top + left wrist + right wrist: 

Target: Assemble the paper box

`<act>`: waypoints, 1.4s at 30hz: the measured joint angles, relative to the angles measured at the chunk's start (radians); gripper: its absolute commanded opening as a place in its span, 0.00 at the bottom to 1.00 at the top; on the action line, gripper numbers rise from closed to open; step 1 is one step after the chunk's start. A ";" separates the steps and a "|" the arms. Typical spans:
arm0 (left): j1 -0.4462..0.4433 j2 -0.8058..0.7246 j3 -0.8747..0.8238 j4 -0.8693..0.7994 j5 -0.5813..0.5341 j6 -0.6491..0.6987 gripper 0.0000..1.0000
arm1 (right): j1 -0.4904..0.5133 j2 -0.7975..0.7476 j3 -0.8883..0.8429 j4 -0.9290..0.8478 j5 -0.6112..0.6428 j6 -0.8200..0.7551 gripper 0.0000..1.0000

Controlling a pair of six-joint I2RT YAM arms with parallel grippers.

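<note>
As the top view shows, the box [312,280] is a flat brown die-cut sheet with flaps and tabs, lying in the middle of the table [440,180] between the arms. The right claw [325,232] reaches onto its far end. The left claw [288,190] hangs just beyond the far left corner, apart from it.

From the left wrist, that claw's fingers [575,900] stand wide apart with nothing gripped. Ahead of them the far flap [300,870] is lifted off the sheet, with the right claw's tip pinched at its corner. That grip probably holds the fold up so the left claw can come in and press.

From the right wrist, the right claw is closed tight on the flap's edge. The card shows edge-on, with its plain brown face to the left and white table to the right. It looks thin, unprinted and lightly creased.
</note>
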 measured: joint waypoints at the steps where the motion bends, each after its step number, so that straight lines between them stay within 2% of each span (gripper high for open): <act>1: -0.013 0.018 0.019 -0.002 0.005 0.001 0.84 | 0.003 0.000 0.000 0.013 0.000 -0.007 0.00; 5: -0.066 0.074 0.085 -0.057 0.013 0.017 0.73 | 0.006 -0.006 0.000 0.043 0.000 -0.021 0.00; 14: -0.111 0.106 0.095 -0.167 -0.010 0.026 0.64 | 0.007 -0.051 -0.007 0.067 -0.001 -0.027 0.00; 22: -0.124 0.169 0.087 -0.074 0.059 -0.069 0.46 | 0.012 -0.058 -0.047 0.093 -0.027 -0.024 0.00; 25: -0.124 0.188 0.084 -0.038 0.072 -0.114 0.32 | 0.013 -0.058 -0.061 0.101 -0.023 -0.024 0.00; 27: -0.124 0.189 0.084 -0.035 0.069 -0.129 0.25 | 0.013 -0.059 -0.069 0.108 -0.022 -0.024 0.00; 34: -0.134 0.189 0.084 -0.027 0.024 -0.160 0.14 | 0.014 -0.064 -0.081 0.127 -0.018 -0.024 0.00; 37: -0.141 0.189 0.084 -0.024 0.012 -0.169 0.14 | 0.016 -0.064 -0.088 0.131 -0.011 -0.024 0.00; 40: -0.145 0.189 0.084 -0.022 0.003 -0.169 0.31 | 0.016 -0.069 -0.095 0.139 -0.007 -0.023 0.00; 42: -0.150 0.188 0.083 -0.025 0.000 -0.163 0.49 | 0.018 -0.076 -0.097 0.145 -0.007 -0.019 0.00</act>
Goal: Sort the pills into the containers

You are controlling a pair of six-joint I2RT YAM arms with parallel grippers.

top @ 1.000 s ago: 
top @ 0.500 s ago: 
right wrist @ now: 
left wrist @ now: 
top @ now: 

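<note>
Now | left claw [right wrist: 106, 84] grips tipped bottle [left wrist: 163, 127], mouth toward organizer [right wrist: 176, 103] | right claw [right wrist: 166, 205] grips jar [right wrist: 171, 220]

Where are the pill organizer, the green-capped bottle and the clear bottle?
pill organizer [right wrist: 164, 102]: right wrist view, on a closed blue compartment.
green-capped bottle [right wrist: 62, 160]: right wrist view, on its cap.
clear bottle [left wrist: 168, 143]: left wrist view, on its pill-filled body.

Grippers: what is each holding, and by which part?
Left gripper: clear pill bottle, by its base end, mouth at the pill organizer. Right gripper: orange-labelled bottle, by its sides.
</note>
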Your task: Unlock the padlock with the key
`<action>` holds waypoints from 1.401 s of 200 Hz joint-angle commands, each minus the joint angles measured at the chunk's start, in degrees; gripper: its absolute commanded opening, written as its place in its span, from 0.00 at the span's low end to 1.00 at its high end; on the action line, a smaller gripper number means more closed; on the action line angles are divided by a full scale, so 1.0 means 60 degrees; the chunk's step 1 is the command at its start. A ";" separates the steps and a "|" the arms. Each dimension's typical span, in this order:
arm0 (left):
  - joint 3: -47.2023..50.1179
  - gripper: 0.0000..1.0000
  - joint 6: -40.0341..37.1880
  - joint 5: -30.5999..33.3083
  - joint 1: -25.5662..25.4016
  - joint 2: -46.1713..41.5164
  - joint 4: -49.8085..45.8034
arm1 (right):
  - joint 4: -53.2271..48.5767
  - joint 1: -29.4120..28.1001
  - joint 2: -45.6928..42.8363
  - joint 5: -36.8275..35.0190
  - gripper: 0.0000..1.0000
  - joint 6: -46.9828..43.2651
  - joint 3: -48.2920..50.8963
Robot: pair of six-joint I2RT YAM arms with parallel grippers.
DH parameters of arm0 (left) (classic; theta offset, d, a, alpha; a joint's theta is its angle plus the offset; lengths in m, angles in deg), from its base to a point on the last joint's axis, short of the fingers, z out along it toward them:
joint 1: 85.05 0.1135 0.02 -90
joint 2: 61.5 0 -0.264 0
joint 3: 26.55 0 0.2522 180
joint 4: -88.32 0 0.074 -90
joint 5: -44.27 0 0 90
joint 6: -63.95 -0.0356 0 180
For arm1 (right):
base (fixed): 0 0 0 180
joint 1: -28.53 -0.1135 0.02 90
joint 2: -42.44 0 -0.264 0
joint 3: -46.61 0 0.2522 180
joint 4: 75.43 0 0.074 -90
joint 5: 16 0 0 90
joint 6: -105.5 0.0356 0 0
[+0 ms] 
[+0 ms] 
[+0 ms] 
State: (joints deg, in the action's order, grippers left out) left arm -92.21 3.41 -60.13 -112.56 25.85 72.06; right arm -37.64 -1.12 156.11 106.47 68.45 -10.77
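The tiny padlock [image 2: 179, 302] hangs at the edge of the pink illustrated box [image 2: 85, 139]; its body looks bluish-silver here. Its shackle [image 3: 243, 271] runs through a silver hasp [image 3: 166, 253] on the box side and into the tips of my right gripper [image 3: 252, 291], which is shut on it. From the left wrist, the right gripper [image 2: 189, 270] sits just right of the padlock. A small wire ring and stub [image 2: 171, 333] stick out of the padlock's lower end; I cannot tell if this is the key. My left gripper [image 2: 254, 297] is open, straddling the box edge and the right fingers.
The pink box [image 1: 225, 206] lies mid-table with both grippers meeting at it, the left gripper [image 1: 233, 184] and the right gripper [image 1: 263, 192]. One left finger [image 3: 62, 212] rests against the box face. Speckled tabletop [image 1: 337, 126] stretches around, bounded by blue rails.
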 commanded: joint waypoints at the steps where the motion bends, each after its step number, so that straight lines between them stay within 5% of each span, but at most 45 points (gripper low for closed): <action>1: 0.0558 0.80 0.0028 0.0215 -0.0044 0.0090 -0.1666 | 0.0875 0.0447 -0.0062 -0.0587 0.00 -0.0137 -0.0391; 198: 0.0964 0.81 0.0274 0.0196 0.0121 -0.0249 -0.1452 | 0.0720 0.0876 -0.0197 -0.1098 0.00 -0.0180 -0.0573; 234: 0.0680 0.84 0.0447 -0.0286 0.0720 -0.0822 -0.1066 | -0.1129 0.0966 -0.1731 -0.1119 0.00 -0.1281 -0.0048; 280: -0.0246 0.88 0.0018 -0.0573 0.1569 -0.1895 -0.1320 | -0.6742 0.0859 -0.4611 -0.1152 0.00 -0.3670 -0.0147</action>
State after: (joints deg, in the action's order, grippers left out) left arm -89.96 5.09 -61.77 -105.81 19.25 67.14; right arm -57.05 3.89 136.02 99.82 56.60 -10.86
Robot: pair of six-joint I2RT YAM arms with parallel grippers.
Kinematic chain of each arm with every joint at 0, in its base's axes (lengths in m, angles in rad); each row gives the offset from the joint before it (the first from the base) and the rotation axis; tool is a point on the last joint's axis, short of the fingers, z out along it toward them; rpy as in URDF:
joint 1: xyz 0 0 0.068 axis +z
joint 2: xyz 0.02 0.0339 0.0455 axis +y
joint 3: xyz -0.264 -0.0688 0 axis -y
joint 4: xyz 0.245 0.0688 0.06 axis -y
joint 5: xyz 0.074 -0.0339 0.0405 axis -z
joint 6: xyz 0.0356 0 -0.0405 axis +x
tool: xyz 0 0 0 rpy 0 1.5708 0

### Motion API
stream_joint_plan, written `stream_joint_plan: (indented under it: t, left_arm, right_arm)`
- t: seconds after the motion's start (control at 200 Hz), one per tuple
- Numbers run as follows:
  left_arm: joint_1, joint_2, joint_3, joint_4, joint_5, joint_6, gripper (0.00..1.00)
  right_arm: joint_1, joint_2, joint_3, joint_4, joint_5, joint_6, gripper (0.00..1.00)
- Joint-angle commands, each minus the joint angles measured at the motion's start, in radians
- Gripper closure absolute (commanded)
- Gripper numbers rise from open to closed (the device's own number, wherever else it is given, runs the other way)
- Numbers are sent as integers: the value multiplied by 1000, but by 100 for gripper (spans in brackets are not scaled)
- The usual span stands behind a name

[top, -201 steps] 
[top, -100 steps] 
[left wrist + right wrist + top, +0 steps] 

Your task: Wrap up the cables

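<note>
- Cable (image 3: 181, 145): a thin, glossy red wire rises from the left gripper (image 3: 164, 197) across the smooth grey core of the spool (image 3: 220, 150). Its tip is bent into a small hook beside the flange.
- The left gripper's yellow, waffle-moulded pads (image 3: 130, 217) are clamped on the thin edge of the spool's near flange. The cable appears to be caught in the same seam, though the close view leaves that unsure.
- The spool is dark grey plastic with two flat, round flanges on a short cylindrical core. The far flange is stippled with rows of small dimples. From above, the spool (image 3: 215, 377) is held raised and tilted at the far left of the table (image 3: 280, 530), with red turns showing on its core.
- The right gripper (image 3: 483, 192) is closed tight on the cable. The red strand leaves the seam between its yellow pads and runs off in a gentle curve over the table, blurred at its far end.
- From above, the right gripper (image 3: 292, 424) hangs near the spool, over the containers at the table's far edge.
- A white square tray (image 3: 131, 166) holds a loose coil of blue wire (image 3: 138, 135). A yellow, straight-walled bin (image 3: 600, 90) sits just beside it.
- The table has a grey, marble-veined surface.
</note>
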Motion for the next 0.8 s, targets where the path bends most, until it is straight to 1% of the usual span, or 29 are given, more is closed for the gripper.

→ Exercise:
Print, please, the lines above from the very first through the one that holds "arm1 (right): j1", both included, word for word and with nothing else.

→ Expected output:
top + left wrist + right wrist: 

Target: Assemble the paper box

`<act>`: waypoints, 1.4s at 30hz: the measured joint angles, relative to the angles measured at the chunk's start (radians); gripper: its absolute commanded opening as a place in its span, 0.00 at the bottom to 1.00 at the top; on the action line, gripper numbers rise from closed to open; step 1 is one step after the chunk's start. A ";" separates the steps and a "|" the arms. Typical spans:
arm0 (left): j1 -0.4462..0.4433 j2 -0.8058..0.7246 j3 -0.8747..0.8238 j4 -0.8693..0.7994 j5 -0.5813..0.5341 j6 -0.6491..0.6987 gripper 0.0000..1.0000
arm1 (right): j1 -0.4904..0.5133 j2 -0.7975..0.7476 j3 -0.8883..0.8429 j4 -0.9290..0.8478 j5 -0.6112..0.6428 j6 -0.8200..0.7551 gripper 0.0000..1.0000

Nothing remains to be added to the output.